「音楽&オーディオ」の小部屋

クラシック・オーディオ歴40年以上・・身の回りの出来事を織り交ぜて書き記したブログです。

オーディオ談義~「七転び八起き」~

2011年11月15日 | オーディオ談義

これまで長い間、散々(オーディオの)実験を繰り返してきたが、たった一回でうまくいくことは滅多にないので、期待は出来るだけ抑え気味にして「七転び八起き」の精神で行こうというのが自分のモットーである。

聴いた当初は何となく良くなったように聴こえるものの、時間の経過とともにいろんな不満が出てくるものだ。

そもそも、試聴盤の録音状態だってそれぞれにマチマチなのですべての曲目を一つのスピーカーシステムでうまく鳴らそうなんてどだい無理な話。結局
ホームランを狙う一発屋になるか、クラシックもジャズなども平均的に鳴らす方向に行くかの話になるが、自分はシングルヒットを狙うアベレージヒッターでいいと思っている。

新たにチャンデバを導入した「ウェストミンスター」だがもっと可能性を秘めているような気がして
出来るだけのことはしてみようと実験をしてみた。

果たして吉と出るか、凶と出るか。ダメなときは元に戻せばいい。

☆ タンノイの中高域ユニットの交換

何だか粗探しをするようだが「レクイエム」(モーツァルト)の混声合唱を聴いていて、もっと中高域が豊かに鳴ればという気がした。

何せ使い始めて20年近くなるので経年劣化しているのか、それともタンノイ独自のネットワークの”つくり”の中にその辺をうまくコントロールするカギが隠されているのかもしれない。

これに関連して今回の一連のタンノイにかかる記述について、たいへんお世話になっているオーディオマニアの方からメールをいただいた。

○ タンノイ・ネットワークのコイルの巻き線が細いからといって見た目だけの判断は危険です。最終のスピーカーボイスコイルを考えてみてください。非常に細い線です。

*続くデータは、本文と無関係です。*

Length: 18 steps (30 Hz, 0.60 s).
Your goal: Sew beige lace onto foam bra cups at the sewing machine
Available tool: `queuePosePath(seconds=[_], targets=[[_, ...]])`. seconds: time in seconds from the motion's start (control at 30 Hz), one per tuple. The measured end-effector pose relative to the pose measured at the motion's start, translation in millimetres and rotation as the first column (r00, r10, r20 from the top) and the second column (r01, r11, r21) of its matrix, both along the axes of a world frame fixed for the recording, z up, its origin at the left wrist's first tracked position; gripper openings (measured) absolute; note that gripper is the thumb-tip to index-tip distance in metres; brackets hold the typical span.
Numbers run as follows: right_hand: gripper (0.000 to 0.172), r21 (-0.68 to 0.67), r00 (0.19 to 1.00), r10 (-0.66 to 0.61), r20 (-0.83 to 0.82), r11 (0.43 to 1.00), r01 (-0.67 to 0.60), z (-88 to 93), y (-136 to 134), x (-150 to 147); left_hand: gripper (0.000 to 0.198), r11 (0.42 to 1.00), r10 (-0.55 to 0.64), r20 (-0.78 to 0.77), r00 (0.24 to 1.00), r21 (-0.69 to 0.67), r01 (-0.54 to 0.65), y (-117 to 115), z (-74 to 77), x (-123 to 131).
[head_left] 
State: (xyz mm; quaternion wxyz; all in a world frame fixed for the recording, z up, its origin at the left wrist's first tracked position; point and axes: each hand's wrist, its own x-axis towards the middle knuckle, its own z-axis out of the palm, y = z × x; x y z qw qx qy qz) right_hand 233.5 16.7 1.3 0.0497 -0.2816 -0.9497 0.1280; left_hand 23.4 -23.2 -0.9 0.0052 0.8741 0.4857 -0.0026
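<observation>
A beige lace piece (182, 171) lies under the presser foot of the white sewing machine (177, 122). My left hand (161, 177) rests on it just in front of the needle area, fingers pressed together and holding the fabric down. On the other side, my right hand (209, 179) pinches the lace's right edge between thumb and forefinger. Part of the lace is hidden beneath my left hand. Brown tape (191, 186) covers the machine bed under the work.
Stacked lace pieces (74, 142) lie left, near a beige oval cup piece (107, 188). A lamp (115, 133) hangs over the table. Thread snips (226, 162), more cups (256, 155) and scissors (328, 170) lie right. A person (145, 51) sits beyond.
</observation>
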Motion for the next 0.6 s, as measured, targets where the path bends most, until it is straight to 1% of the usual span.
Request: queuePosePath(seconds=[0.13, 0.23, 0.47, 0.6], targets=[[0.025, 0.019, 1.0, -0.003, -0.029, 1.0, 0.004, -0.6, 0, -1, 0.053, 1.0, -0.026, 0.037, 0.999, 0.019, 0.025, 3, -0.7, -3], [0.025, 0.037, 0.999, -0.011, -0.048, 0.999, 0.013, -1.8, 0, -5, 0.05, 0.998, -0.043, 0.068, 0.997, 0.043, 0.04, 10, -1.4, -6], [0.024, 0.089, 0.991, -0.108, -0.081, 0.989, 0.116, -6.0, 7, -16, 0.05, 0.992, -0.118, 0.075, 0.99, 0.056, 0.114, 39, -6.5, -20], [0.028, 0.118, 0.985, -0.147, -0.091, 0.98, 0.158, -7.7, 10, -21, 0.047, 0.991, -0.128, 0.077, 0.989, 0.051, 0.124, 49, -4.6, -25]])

ロールオフ、エナジーの接点の排除と電解コンデンサーの容量確認、あるいは高音質フィルムコンデンサーを交換してみてはいかがですか

 新たなシステムの試聴のときには「合唱曲」を選ぶといいですよ

実にありがたいアドバイスで、オーディオは奥が深くて即断は禁物だと深く反省。


ただ、オリジナルのネットワークを復元しようにも120㎏ほどの重さがあるウェストミンスターの大きな図体を部屋の隅にピッタリ貼り付けているので、大人が3人がかりほどで動かさないと裏蓋を開けるのはとても困難。

したがって、今回は手軽な手段として中高域ユニットをJBLのLE-85ドライバー(以下「85」)に替えてみることにした。もちろんウッドホーン付。

             

☆ 周波数レンジのクロスオーバーの変更

この「85」はタンノイの高域ユニットが1000ヘルツ以上で設定されているのに比べて500ヘルツ以上と低い周波数までカバーできるようになっているので、とりあえずチャンデバを外してこれまで使い慣れてきたコイルとコンデンサーを使って500ヘルツ付近で低域と中高域をクロスさせたネットワーク(6db/oct)で聴いてみた。

ウェスタン社製の鉄芯入りコイルやオイル・コンデンサー(10μFを3個パラで接続)の端子とSPコードの「ハンダ付け」がたいへんだったが、1時間ほどで完了してさっそく音出し。

ウ~ン、なかなか悪くはないが手放しで良くなったと喜ぶほどでもない。表現のしようがないが、何だか”すんなり”割り切れる音ではない。

ここにきて、ようやくタンノイが40~1000ヘルツまでの(人間の耳にとって)一番大切な周波数レンジを、なぜ1個の低中域ユニットでカバーしているのか、それなりの意味があることを教えてくれた。

人の声はバス(男性低音)からソプラノ(女性高音)まで倍音を含めておよそ100ヘルツ~10000ヘルツの周波数レンジに収まるが、基音は「100~1000ヘルツ」である。

このレンジは人間の耳が一番敏感に感じ取る部分とされており、生きていくうえで絶対に必要な「他人の声を明瞭に聴き分ける」ことができるのもそのお蔭だが、タンノイはこのレンジの中に違うユニットを持ってきて、いたずらにクロスさせて混ぜ合わせ不自然な響きをしないようにという奥深い配慮をしているわけだ。

やっぱりタンノイの低域ユニットの受け持ちは設計どおり1000ヘルツあたりまで持たせてやるのがベストのようで、おそらくボックスの”つくり”もそれに合わせているのだろう。

というわけで再び1000ヘルツでクロスさせた「チャンデバ」の復活。やはりこちらの方が圧倒的にいい。

結果的には、周波数レンジのクロスオーバーはそのままにしてタンノイの中高域ユニットをJBLの「85」に替えただけになったが、慎重に中低域のユニット(HPDー385)と「85」のボリューム調整をした後に「レクイエム」を聴いてみると合唱の人数も随分増えたような印象がして実にバランスよく聴けた。

中低域ユニットがタンノイ、高音域のユニットがJBLと、まるで水と油みたいな組み合わせに思わず苦笑が出るが、「85」のウッドホーンのゆったりとしたまろやかな響きが中和剤の役割を発揮しているようだ。

もちろん、人それぞれでオリジナルのウェストミンスターを好む人も沢山いると思うが、自分はこちらの方がどちらかといえば好き。

タンノイファンに一度聴いてもらって判定してほしい気がする。

もっとも、低域の重量感と解像度がもっと欲しい気もするが、レンジよりも音像定位とハーモニーを重視するスピーカーだからこの辺が年貢の納め時だろう。

とにかく、これでやっと一段落。